A work injury can sideline an employee and the individual’s income indefinitely, sometimes permanently. Accidents among construction workers can be devastating – heavy equipment disasters, injuries from being hit by objects and falls from high elevations are all too common. The diagnoses often go beyond mendable broken bones to paralyzing or life-threatening head and spine injuries.

The victim of a scaffolding fall on a New Jersey construction site has requested $3.2 million in damages. The one-time carpenter was injured in 2010 during a Jersey City renovation project. The defendants in the case are three companies associated with the high-rise building project.

The former construction worker claims he fell, struck the scaffold and then dropped to the ground. The 59-year-old man was hospitalized with shoulder, spine, rib and lung damage. The victim couldn’t breathe without a ventilator until doctors performed thoracic surgery, one of three operations the man would endure that also included rotator cuff surgery and spinal fusion.

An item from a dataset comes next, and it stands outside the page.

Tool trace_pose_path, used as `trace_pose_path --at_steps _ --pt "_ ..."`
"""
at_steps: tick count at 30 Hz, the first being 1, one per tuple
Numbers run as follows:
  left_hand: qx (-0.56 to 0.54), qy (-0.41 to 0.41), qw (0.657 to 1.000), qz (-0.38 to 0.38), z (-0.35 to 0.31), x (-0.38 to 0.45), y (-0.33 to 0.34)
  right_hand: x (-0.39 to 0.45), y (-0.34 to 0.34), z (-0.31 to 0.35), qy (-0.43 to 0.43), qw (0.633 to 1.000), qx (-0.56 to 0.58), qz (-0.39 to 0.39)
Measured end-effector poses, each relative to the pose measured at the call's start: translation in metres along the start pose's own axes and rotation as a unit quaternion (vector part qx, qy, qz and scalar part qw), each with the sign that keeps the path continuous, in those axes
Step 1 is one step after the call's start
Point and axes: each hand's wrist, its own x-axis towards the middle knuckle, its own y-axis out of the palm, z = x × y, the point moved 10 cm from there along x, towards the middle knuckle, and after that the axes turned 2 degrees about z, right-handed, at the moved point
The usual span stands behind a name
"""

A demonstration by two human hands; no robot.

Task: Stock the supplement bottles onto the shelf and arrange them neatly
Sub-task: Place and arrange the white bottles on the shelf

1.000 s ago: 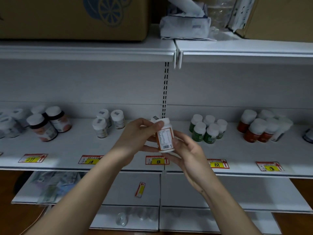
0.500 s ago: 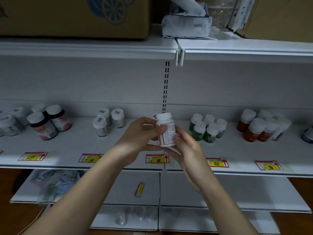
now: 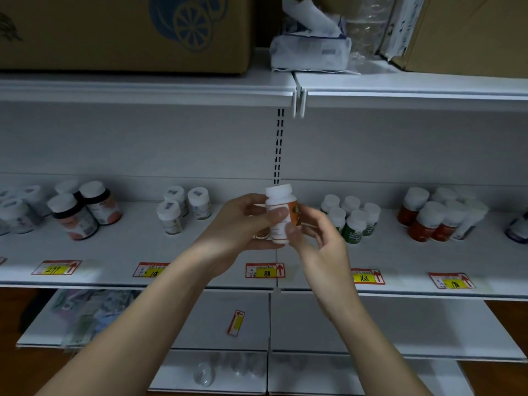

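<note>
— Bottle (image 3: 281, 212) first: where does it sit in the head view?

— Upright, cap up, long axis vertical, held in the air in front of the shelf (image 3: 200, 247), just above the "88" price tag (image 3: 265, 270). The left hand (image 3: 243, 224) wraps its body from the left; the right hand (image 3: 320, 238) pinches it with thumb and fingertips from the right.

— Which is nearer the gap?

— Both are about level. The bare stretch lies straight behind, between the white-capped bottles (image 3: 183, 207) and the green bottles (image 3: 351, 218). Something orange seems to sit behind the left palm, though I cannot tell what.
</note>
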Motion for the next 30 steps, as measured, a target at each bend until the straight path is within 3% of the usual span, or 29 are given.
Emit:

The Woodbridge ex-carpenter suffers back and shoulder problems nearly four years after the fall and is unable to work. Reports did not state why the plaintiff blamed the defendants for the accident. The specifics of the damages sought also were not detailed.

Federal inspectors from the U.S. Occupational Safety and Health Administration issued more citations in 2013 for fall protection violations than any other workplace safety hazards. Scaffolding infractions were listed as the third most cited violation. More than 19 percent of all 4,175 workplace fatalities in 2012 were among construction workers.

Falls were responsible for more than 34 percent of the deaths among 806 construction fatalities in 2012. OSHA ranks falls as the greatest threat among the so-called Fatal Four construction accidents. The other three top dangers include accidental electrocutions and workers being struck by or caught in or between objects — deadly accidents, when combined, still don’t add up to the number of fall fatalities.